Mayborn was a communication member and pioneer in media starting a radio station in KTEM at Temple in 1936, and owned WMAK radio at Nashville in 1945 and the KCEN-TV station in 1952 resided at Temple, Texas.

== Mayborn and Sue relations in Baylor ==
After Mayborn's death, Sue became the owner and president of Frank Mayborn Enterprises, Inc. in 1987 including other subsidiaries of Mayborn.

Mayborn funded The W. R. Poage Legislative Library at Baylor University.

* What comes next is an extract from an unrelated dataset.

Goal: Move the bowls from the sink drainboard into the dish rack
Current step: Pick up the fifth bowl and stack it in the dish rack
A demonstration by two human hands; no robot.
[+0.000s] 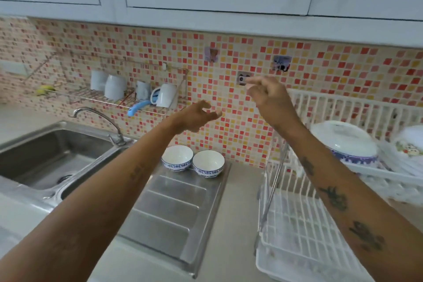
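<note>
Two white bowls with blue patterned outsides stand upright side by side at the back of the steel drainboard: a left bowl and a right bowl. The white plastic dish rack stands to the right on the counter, its lower tier bare. My left hand hovers in the air above the bowls, fingers spread, holding nothing. My right hand is raised higher in front of the tiled wall, fingers loosely apart, also holding nothing.
A steel sink with a tap lies left of the drainboard. A wall rack holds white cups. The dish rack's upper tier holds a lidded white dish and plates. Cabinets hang overhead.
</note>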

== Role in military and their affairs ==
Mayborn started working with the military in 1939 and organized military affairs as the Temple Chamber of Commerce president, chaired the military affairs committee, and worked for the War Projects Committee formed with the Temple Chamber of Commerce. He was selected to work at Central Texas of Hood camp in the army, where he and the committees relocated McCloskey General Hospital and a military installation defense plant to Temple.

Mayborn later joined the military in 1942–43 as a public relations official and worked with Dwight D. Eisenhower as a chief assistant of public relation office in United States Army. He was awarded a Bronze Star before retiring in 1946 as a major, but did not stop activities in military affairs.

Mayborn accompanied Bruce C. Clarke to South Asia, Vietnam, in 1968 for a fact-finding tour, and before his return, he was asked to accompany Lyndon B. Johnson, who later served as the 36th president of the United States of America. Before leaving the military, he received the Creighton W. Abrams Medal in 1979 for his contributions to the United States military and the Fort Hood Commander's Award for Public Service.

== Political involvements ==
Mayborn became involved in Democratic party political issues, and developed relationships with some leading Democrats members through his service as a newsman and advocate in Texas, such as John B. Connally, William Robert Poage, Jesse H. Jones, and Samuel T. Rayburn.

In 1946, he won the member seat of the Texas Democratic State Committee election.